Sposa Louise Castérot. Come lui, viene da una famiglia di mugnai. Si stabiliscono al Moulin de Boly, in riva al Lapaca, un piccolo mulino ad acqua.
7 gennaio 1844. Nasce la loro prima figlia. La chiamano Marie-Bernarde. Tutti la chiameranno Bernadette.
L'incidente che cambia tutto
Un giorno come gli altri. François lavora una macina, lo scalpello in una mano, il martello nell'altra. Un gesto di troppo. Una scheggia si stacca e gli trafigge l'occhio sinistro.
Il sangue. Il dolore che fulmina. Urla. Louise accorre, con il cuore in gola. Vede il marito a terra, la mano sul viso, il sangue che cola tra le dita.
La sua vista è mutilata. Anche la sua precisione nel lavoro. E un mugnaio che non vede più bene non può più esercitare davvero il suo mestiere.
I clienti se ne accorgono. A poco a poco vanno altrove e il mulino gira sempre meno. I soldi cominciano a mancare.
La discesa agli inferi
Tra il 1844 e il 1856, Louise mette al mondo nove figli.
Ma cinque non cresceranno mai. Il colera ne porta via uno. La febbre ne prende un altro. La malnutrizione ne indebolisce altri due fino a spegnerli. L'ultimo nasce morto, nemmeno dichiarato all'anagrafe. Quattro piccole bare portate fino al cimitero dell'Égalité a Lourdes. Quattro volte in cui la coppia piange davanti a una tomba troppo piccola.
Nel frattempo, i debiti si accumulano. Il mugnaio prende denaro in prestito per far girare il mulino.
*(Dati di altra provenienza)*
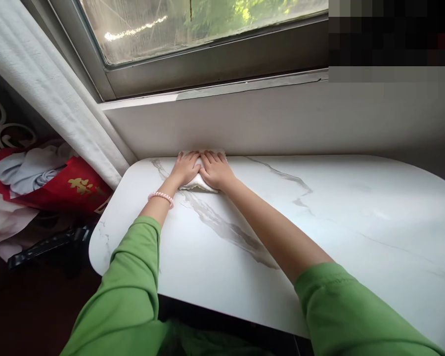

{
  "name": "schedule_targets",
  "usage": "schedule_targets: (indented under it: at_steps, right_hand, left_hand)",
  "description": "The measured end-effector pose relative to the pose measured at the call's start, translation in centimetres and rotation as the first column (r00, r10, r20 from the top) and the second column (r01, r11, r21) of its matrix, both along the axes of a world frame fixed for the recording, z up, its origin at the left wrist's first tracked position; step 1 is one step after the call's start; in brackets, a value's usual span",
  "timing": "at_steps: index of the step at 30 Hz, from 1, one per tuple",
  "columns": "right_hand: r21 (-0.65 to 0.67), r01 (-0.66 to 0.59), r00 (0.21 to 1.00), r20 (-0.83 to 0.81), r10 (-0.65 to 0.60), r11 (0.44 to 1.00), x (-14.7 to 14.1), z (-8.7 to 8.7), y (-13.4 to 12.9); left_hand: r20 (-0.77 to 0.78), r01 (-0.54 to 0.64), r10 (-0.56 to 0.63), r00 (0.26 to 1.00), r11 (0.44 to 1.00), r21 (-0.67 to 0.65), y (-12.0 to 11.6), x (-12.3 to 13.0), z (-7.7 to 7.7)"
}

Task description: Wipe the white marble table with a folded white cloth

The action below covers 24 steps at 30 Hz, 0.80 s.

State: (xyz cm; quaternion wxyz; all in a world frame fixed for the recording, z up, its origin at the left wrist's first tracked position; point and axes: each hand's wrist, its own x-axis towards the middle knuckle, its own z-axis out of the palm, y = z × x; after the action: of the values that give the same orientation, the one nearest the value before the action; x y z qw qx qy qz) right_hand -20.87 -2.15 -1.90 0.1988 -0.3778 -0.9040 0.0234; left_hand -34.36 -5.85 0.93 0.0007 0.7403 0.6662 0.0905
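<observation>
A white cloth lies on the white, grey-veined tabletop, close to its far edge by the wall. My left hand presses flat on the cloth's left part, fingers stretched forward; a pink coiled band circles that wrist. Beside it, my right hand rests flat on the right part of the same cloth with its fingers spread. The two hands touch or nearly touch at the thumbs. Much of the cloth is hidden beneath them.
Beyond the table rise a pale wall and a framed window. A white curtain hangs at the left. Past the table's left end are a red bag with grey cloth in it and a black object.
</observation>
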Motion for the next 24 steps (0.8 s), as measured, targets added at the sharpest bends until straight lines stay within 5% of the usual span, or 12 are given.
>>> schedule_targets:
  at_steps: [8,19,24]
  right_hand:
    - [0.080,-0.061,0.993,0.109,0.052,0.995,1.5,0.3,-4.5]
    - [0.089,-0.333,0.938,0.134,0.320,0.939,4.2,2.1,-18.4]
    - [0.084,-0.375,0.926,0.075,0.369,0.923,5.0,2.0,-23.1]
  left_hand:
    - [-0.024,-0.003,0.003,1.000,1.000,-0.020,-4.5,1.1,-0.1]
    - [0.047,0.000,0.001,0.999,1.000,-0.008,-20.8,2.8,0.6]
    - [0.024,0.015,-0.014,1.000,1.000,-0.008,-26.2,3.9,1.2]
Ne prende ancora, e promette di restituirlo. Ma il denaro non entra abbastanza. I clienti se ne sono andati. Come restituire senza entrate?
Il proprietario finisce per perdere la pazienza e si riprende il Moulin de Boly. La famiglia deve andarsene.
Traslocano in una casa più piccola. Poi, qualche mese dopo, in una casa ancora più piccola. Scendono. Gradino dopo gradino. Verso il fondo.
Il Cachot: l'umiliazione assoluta
Febbraio 1857. La famiglia Soubirous si stabilisce al Cachot, un'antica cella di prigione in disuso. 14 m² per sei persone. Niente finestre all'epoca, solo una piccola apertura con l'inferriata nel muro che lascia appena filtrare la luce. Il pavimento è di terra battuta. I muri trasudano umidità. L'odore di muffa non se ne va mai.
Il padre cerca lavoro dove può. Muratore. Facchino. Qualsiasi cosa. Ma chi vuole assumere un uomo di 50 anni cieco da un occhio? Guadagna qualche soldo qua e là, non abbastanza per sfamare sei bocche.
Ciò che lo rode non è tanto la povertà in sé. È l'umiliazione di essere diventato colui che non può più sfamare la sua famiglia, e che vive in una prigione.
L'accusa di furto
Marzo 1857. Due sacchi di farina spariscono a Lourdes. I gendarmi vengono a bussare alla porta del Cachot. Cercano il padre di famiglia.
«Siete voi, Soubirous. Sappiamo che morite di fame. Avete rubato la farina.»
Lui protesta, François è innocente. Ma chi crederà a un miserabile che vive in un'antica cella di prigione? Lo arrestano e lo rinchiudono per diversi giorni.
Qualche giorno dopo, lo rilasciano. Mancanza di prove. Ma il male è fatto. A Lourdes, tutti ormai lo guardano come un ladro. L'ironia è crudele: sua figlia parla di apparizioni della Vergine Maria, e lui, lo sospettano di rubare farina.
La redenzione
Febbraio 1865. Monsignor Laurence, il vescovo di Tarbes, affitta per la famiglia il Moulin Lacadé. Nel 1867, dopo la morte di Louise, il vescovo compra la casa e la cede a François.
Ha finalmente un tetto che gli appartiene. Un tetto vero. Con muri solidi, camere al piano di sopra. Vi vivrà fino alla morte, il 4 marzo 1871.